Groupement de LABARTHE - Peloton BERNARD. Progression TUTTLINGEN
Au matin, en route pour ROTTWEIL où l’on nous signale des SS décidés à nous créer, parait-il, des ennuis… Nous abordons ce centre sans incident et nous ne remarquons rien de spécial si ce n’est une multitude de drapeaux blancs.
Peu après, TROSSINGEN est atteint et nous apprenons que si tout continue à aller aussi bien, le Danube sera en vue ce soir… Bon Dieu. Ça nous fait quelques choses… Au haut d’une crête, les jeeps de tête réclament les chars. En effet, là-bas, à la corne du bois, une forme grise attire l’attention du Béarn et de l’Île-de-France… mais ce n’est qu’un vulgaire camion. Néanmoins, le Béarn va reconnaître le coin. Il arrive à la crête sans encombre, mais essuie là-haut deux perforants qui heureusement le ratent…
Entre temps, la colonne a démarré. L’Île-de-France part chercher le Béarn. Et nous voilà redescendant à pleine vitesse pour rattraper la colonne. À ce moment-là, nous ne sommes plus que trois chars, le Franche-Comté et un engin du 2° cuirassier étant tombés en panne.
Nous retrouvons la colonne arrêtée à deux kilomètres de TUTTLINGEN et réclamant le secours de chars. Deux jeeps de tête viennent en effet d’être mises hors de combat par des armes automatiques qui interdisent l’entrée de la ville. Le Joubert, l’Île-de-France et le Béarn s’avancent et, bien en vue, car il n’y avait pas moyen de faire autrement, prennent à partie les charmantes villas et les couverts formant les lisières de la ville. En même temps, nous amorçons une spectaculaire manœuvre en ligne à travers champs, tout en matraquant ferme tout ce qui se présente.
Les mitrailleuses se sont tues, et l’entrée paraît maintenant dégagée. Nous nous postons à hauteur des premières maisons et attendons la venue des éléments à pied pour s’engager dans les rues. Profitant de ce moment de répit, les équipages mettent pied à terre pour se dégourdir et boire un petit coup réparateur. Nous recevons à ce moment-là des Minen bien ajustés qui criblent nos bâches et nos sacs, et qui nous font regagner dare-dare nos bonnes vieilles tourelles… une giclée de 75, décochée dans la direction supposée bonne, condamne le mortier au silence.
A ce moment parvient l’ordre d’envoyer un char sur la gauche, appuyer les hommes à pied qui vont nettoyer le secteur. Le Joubert part en tout terrain et s’enlise, le Béarn le remplace pendant que l’Île-de-France garde l’entrée.

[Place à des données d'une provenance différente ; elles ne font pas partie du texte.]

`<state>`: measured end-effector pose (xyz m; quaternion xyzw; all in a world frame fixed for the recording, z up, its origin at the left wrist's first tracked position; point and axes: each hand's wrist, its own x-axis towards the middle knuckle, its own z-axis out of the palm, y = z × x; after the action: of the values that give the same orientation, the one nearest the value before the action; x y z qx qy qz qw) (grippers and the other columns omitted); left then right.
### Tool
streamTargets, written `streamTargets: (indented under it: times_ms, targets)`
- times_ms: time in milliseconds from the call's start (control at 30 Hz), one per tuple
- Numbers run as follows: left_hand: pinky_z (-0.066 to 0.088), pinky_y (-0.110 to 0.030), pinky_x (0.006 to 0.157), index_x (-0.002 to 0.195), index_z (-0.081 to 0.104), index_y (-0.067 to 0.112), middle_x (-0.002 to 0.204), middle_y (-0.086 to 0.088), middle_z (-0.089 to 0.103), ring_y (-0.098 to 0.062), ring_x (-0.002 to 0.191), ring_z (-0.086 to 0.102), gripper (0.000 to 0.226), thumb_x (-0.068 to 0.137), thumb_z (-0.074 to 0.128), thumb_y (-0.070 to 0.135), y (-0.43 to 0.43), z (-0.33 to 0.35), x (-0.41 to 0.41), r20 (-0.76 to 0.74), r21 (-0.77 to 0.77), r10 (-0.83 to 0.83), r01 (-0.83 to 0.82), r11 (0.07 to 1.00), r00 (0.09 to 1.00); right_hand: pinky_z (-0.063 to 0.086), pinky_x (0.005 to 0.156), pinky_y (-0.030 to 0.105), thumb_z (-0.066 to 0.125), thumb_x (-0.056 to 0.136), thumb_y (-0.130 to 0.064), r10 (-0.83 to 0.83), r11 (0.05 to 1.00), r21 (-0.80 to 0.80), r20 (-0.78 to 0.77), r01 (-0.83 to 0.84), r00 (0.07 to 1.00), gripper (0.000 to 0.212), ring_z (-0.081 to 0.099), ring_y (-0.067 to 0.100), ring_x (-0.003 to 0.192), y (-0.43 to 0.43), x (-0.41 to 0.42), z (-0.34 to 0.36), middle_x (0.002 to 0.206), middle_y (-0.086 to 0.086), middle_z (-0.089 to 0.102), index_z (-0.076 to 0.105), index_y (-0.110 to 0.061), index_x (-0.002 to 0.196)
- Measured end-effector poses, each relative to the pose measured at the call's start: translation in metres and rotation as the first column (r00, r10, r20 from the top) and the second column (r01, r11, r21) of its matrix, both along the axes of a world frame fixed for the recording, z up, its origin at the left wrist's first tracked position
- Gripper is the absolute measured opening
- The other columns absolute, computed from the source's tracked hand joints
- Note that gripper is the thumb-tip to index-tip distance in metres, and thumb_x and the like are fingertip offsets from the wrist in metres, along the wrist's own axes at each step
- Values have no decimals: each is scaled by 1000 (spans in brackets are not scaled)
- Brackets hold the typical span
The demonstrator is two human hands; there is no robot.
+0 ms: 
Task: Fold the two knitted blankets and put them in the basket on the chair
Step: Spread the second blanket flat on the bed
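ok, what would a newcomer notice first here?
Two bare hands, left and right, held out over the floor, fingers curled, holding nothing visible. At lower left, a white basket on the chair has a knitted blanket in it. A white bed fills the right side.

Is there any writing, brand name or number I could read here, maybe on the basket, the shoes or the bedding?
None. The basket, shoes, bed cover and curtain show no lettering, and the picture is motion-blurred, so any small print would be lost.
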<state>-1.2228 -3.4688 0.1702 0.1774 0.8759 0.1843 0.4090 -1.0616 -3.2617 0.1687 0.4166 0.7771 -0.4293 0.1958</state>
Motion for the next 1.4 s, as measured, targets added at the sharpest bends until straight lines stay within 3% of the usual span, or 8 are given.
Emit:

L’opération s’effectue sans encombre et bientôt l’ordre d’entrer dans le village arrive ; tout le monde se précipite, chars en tête et tombe sur une barricade anti-char ! Heureusement, elle n’est pas gardée et est rapidement enlevée.
Notre entrée se fait prudemment ; avec une observation très active sur les fenêtres. Mais rien n’arrête notre progression, à croire que tout le monde est parti. Puis subitement, nous nous trouvons devant un pont ; il est intact et traversé sans incident. Nous apprenons que nous sommes sur le Danube. Le Béarn a passé le premier immédiatement, suivi de l’Île-de-France. Aussitôt la défense du pont s’organise et les fantassins du capitaine JULIEN se répandent dans la ville.
Les prisonniers affluents, leur nombre sera bientôt incalculable. Les points vitaux sont occupés et tout ne tardera pas à être entre nos mains. Le ravitaillement en tabac s’organise aussitôt et ma foi, nous pensons qu’un bon pot au prochain gasthaus s’impose… C’est alors qu’un avion américain, dans un vrombissement terrifiant, nous gratifie de quelques bombes d’un calibre suffisant pour raser tout un quartier voisin… Alors que nous pensions pouvoir se reposer un peu, l’ordre de repartir arrive à 17 heures.
Nous devons prendre la direction du lac de Constance ! Moteurs et nous voilà revoilà lancés sur la route… Voyage sans ennuis, nous admirons le paysage. La nuit nous surprend à STOKACH où il est décidé de s’installer jusqu’au lendemain. GUICHOT, à son arrivée, pousse une petite reconnaissance vers la gare et tombe nez à nez avec un convoi d’allemands prêt à démarrer… les 75 firent merveille…
Nuit excellente dans de bons lits, surtout qu’au préalable les estomacs étaient abondamment garnis de toutes sortes de bonnes choses… La matinée est employée à l’entretien qui commence à être vraiment nécessaire. Après avoir écrasé et rendu inutilisables quelques dizaines d’armes à feu allemandes, nous repartons de plus en plus belle vers 13 heures, avec ALSTHAUSEN comme objectif.